(Task directions): Show every line of the data that contains the string "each".

-- Data section follows --

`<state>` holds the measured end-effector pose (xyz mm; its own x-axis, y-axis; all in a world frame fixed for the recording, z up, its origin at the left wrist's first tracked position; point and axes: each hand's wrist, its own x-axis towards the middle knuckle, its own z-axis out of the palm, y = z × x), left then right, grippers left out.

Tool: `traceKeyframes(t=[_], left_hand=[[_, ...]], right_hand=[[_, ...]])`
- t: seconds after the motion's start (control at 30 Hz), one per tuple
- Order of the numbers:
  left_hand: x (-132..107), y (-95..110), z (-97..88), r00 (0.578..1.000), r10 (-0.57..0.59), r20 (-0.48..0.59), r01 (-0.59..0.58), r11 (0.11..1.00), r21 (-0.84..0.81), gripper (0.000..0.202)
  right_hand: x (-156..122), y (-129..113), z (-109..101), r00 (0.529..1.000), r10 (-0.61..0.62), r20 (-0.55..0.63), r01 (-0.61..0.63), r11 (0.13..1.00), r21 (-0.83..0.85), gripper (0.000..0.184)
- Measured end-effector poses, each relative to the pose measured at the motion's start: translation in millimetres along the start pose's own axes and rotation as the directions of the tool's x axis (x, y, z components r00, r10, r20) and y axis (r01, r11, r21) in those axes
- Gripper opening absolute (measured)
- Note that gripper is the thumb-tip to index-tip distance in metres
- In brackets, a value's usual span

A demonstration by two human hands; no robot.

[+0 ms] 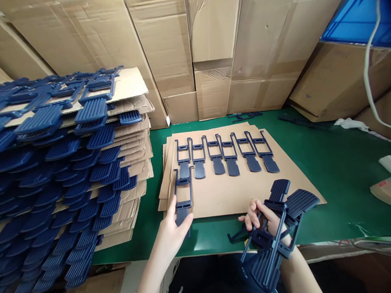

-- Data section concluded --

(Response to this exercise):
`<state>` holds the measured end-effector pose (xyz mm; its own x-axis, y-axis; all in a world frame fixed for the recording, z up, its origin at the left wrist's first tracked position; point and axes: each hand's wrist, its own x-axis towards the middle knuckle, its own z-axis out of the palm, y = z × x), left then right, grippers left out.
- Measured end-effector poses, each relative to the pose measured at the motion's start: translation in millimetres along the start pose's own axes and rotation as the directions of the tool's x axis (x, y, z components r00, r10, r20) and y axis (r01, r11, r21) in those axes

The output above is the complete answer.